Do you know, he once wanted
to count all the hairs on my head to see
— if I complied with the national average.
— And did you?
When he got to two million,
I stabbed him in the leg.
So, now you have given up
your booze and your pills.
— I'm a new woman.
— Yes, you certainly are.
Perhaps you didn't really hate me after all.
Oh, no, that was perfectly genuine.
Yes, it usually is. So, what do you intend
to do with your new life?
I intend having a good time
for a few years, quite a few years.
— And your revolting children?
— They're all going to kennels.
Boarding schools. During the holidays,
I will be the model mother.
And during term time?
I see.
I'm just getting back onto my own feet.
I see a glorious life ahead of me.
But I am still not quite my old self.
The habits of a lifetime are hard to cast off.
So now I appeal to you,
as one woman to another.
If I am to have a chance at happiness,
please don't try and bring
Geoffrey and me together again.
All right?
— How did it go with Marion?
— Well
He's driving me nuts. Do you know how many
bricks there are in the Great Wall of China?
God.
And he wants me to take up morris dancing.

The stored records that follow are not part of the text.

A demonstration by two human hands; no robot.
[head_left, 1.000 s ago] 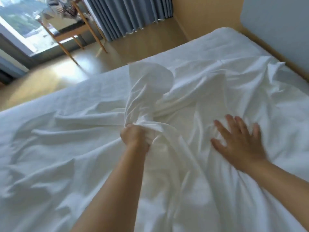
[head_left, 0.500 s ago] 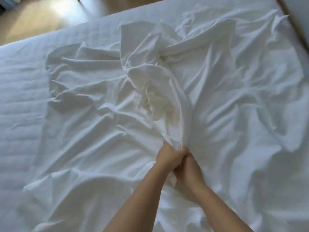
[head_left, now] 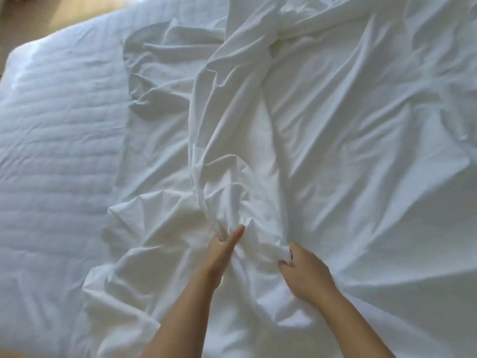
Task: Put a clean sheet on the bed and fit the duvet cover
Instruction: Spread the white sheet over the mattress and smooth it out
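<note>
A crumpled white sheet (head_left: 348, 151) lies spread over the middle and right of the bed, with a long raised fold running from the top down to my hands. My left hand (head_left: 223, 250) grips the near end of that fold, fingers curled into the cloth and thumb stretched out along it. My right hand (head_left: 305, 271) sits a little to the right and holds a small bunch of the same sheet in its curled fingers. Both forearms reach in from the bottom edge.
The quilted white mattress (head_left: 56, 151) shows uncovered on the left, where the sheet's wavy edge ends. A strip of wooden floor (head_left: 64, 11) is visible beyond the bed's top left corner.
My hands, clasped together on the fold half a second ago, have moved apart, each keeping hold of cloth. The lifted bunch of sheet has dropped flatter onto the bed.
</note>
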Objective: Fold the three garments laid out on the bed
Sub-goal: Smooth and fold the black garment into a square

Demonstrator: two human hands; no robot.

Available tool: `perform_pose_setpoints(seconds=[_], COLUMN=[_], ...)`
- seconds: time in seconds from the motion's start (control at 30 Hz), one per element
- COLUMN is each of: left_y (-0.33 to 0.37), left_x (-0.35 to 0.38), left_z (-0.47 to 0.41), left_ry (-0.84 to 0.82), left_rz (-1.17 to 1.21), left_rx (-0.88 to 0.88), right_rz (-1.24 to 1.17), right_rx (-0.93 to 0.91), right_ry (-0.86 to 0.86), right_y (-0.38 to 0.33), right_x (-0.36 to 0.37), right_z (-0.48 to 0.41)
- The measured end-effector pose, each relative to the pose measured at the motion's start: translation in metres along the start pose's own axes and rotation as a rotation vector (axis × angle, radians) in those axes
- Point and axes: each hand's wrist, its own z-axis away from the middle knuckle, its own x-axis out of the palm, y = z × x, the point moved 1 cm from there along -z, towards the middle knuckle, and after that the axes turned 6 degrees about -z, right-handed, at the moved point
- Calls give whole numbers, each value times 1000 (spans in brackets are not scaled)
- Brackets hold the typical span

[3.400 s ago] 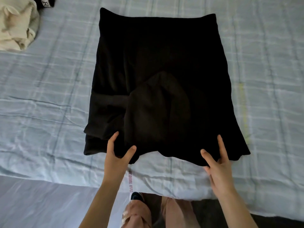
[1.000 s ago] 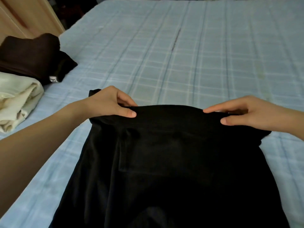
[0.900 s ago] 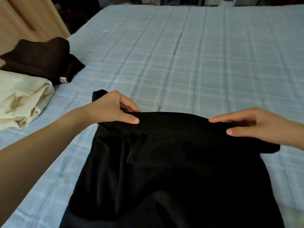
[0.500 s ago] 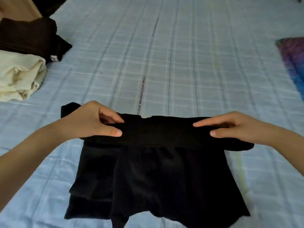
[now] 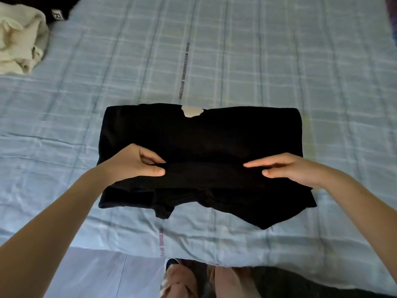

— It depends on the size of the bricks.
— What's that?
In the Great Wall of China. The number
of bricks depends on the size.
— Geoffrey?
— Yes, Diana.
— I have been to see Marion.
— She knows nothing about bricks.
— She was discussing your situation.
— OK, what did she say?
Well, she said to me, in confidence
as one woman to another.
— Yes?
— No, I can't tell you.
I can take it.
Well, she said she misses you terribly.
What?
— Did Marion say that?
— Yes.
But she said
she would never be able to tell you
and she'd probably tell you to go away
but you were not to listen to her.
She wanted you to be stubborn and determined
and the man about the house
and insist on staying
however much she threw things at you.
— Is this true?
— Shut up.
Poor darling, I must go to her.
Yes, you must, and be firm,
be strong and take earplugs.
Thank you, Diana.
I can't believe this is possible.
The kids told me she was singing
and dancing and doing cartwheels.
No, no, no, hysteria. She wants you, now.
— But ring her first.
— Why?
Well, maybe she wants
to give you a big surprise,
or not give you a big surprise.
just go, Geoffrey, and good luck.
I have to go, Dad.
I'm sorry. I know you'll miss me.
I'll manage.
— I'll look up that brick thing.
— Oh, do. Wonderful.
Bye, Geoffrey.
Bye, Dad.
Oh.
— Diana.
— What?
— You fibbed.
— Me?
Yes, even Marion in all her awfulness
would not want
that bone—brained dolt back again.
Tom, that's your son.
My friends I choose,
my relatives are inflicted upon me.
What have you done?
He's going to drive somebody round the twist.
If not her, then you.
I was merely looking after my interests.
— Oh, so I'm an interest to you, am I?
— I didn't say that.
— Well, what did you say, then?
— Tom, shut up.
Come on, make a statement, woman.
What am I to you? What is an interest?
Don't upset the balance.
No, no, I mean, am I a hobby or a plaything?
Where are we?
No, Tom, never ask the questions.
You may get the answers.
(Siren)
Come on!
Hello, Tom, Diana.
I think you'll find I've solved
the panic button problem.
It's the all clear. Brings back old memories.
— I was at Biggin Hill.
— I know.
Had a prang and lost both my legs,
then was shot down by the Hun
and they had to drop in
a pair of tin legs for me.
— That is very tasteless, Tom.
— Is it? Oh, good.
I've always wanted to be tasteless.
Oh!
Oh!
Oh, will you Look at that?
Now that's very interesting.
— What is it?
— Mind your own business.
Is it anothermissive
from those Age Concern people?
— Yes.
— I've been meaning to talk to you about them.
— Really?
— It's Harvey's blood pressure, you see.
Harvey doesn't have blood in his veins, Jane,
he runs on oiL
— He's a very sensitive person.
— Jane.
The more you provoke him, the greater strain
you put on his delicate heart.
— Oh, I think I'm going to be sick.
— You just don't realise
that within that simple exterior,
there hides the soul of a poet.
— (Retches)
— Yet he's still a mortal man.
If you prick him, does he not bleed?
No, he does not. He squirts pure multigrade.
— Oh, Diana!
— Oh, do shut up, Jane.
I, in conjunction
with these very splendid people,
am going to pull this place
into the 20th century if it kills me.
Or better yet, if it kills Harvey.
(Sobs)
I do hate cut flowers.
(Basil) Hello, Jane, I'm back.
Give us a kiss.
(Jane) Basil, stop that at once!
— (Laughter)
— Tom, look who's here.
My God!
— Aloha, Tommy baby.
— Basil, is that you?
Certainly not. It's Tom Cruise, superstud.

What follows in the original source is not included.